Falar sobre igualdade nunca é simples. E, para ser honesta, não é um tema em que me mova com especial conforto, não por falta de preparação técnica e pedagógica para o fazer, mas sabem aquela sensação de caminhar sobre uma camada de gelo fino e transparente? É assim que me sinto a falar sobre igualdade. Nas últimas semanas, tenho sido desafiada a abordar este tema junto de crianças do 1º ciclo de escolaridade, especificamente o tema da igualdade nas profissões. A segurança da gaveta das profissões, encaixa perfeitamente numa cómoda cuja largura deixa transparecer a(s) desigualdade(s). Como se explica a igualdade a quem ainda está a descobrir o mundo? Talvez um bom ponto de partida seja a escola, esse lugar onde se aprende muito mais do que aquilo que vem nos manuais. Mesmo com hesitações, é difícil ignorar o papel silencioso, e muitas vezes invisível, que a escola desempenha na construção de uma sociedade mais justa.

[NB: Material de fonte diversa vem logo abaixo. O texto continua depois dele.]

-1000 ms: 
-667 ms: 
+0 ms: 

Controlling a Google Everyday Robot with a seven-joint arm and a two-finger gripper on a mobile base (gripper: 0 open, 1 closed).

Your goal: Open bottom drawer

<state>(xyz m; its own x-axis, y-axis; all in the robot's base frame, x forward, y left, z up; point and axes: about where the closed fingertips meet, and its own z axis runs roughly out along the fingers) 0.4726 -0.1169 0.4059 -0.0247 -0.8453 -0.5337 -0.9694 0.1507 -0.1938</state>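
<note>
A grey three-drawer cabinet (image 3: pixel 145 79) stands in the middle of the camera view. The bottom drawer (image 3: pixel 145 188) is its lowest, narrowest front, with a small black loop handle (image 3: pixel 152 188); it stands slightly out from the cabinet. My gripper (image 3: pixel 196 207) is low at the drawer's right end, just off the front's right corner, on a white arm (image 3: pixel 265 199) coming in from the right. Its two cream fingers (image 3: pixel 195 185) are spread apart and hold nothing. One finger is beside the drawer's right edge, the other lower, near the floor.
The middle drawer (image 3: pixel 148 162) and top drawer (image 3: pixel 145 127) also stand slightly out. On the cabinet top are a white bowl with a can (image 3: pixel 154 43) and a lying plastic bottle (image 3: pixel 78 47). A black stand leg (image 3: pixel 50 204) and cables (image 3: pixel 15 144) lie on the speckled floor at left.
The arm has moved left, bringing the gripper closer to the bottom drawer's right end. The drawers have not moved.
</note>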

Falar de igualdade na educação em 2026 não é uma tendência, e muito menos um luxo ideológico, é uma necessidade estrutural. Apesar dos avanços sociais das últimas décadas, continuamos a viver numa sociedade onde a desigualdade se move e persiste, seja de género, socioeconómica, cultural ou de oportunidades. A escola, enquanto espaço privilegiado de formação humana e social, não pode limitar-se a transmitir conteúdos académicos, tem de abraçar o seu papel ativo e determinante na construção de uma sociedade mais justa, consciente e equilibrada.

Educar para a igualdade não passa por apagar diferenças, mas sim reconhecê-las a tempo de não se transformarem em desigualdades. Significa criar condições para que todas as crianças, independentemente do seu género, origem ou contexto familiar, possam imaginar o seu futuro sem barreiras invisíveis impostas por estereótipos aprendidos demasiado cedo.

Pensando no 1º ciclo de escolaridade, muitas crianças já associam determinadas profissões a homens ou mulheres e começam a interiorizar o que é próprio de cada género. Estas aprendizagens não surgem por acaso. Resultam de um processo de osmose, onde mensagens subtis, repetidas no dia-a-dia, se cristalizam. Desengane-se quem pensa que a escola cria sozinha estes modelos, mas a verdade é que tem a responsabilidade maior de os questionar.

Um argumento recorrente contra a educação para a igualdade é a ideia de que a escola deve ser “neutra”. Falar sobre igualdade nunca é simples, mas não falar sobre igualdade não torna a escola imparcial, torna-a silenciosa perante desigualdades que as crianças já vivem e observam no seu quotidiano.

Educar para a igualdade é ensinar a pensar, a questionar, a respeitar. É dar às crianças ferramentas para compreenderem o mundo e para se posicionarem nele de forma tanto crítica como empática. Quando uma escola promove o diálogo sobre profissões, escolhas, papéis sociais ou respeito mútuo, está a cumprir a sua função educativa mais profunda de formar cidadãos.

Falar sobre igualdade não é simples, mas a educação para a igualdade só é verdadeiramente eficaz quando existe diálogo com as famílias e com a comunidade. É natural que surjam receios, dúvidas ou resistências, mas estas devem ser encaradas como oportunidades de abertura, de conversa, não como barreiras intransponíveis.

Educar para a igualdade não é uma importação woke, é uma escolha ética. Uma sociedade mais justa começa a construir-se nas escolhas que fazemos hoje, nas salas do 1º ciclo.

Não sei se já vos disse, mas falar sobre igualdade não é simples.

Ana Silveira | Vice-Presidente da Associação Kokoro. Licenciada em Psicologia e dedicada a projetos de educação inclusiva.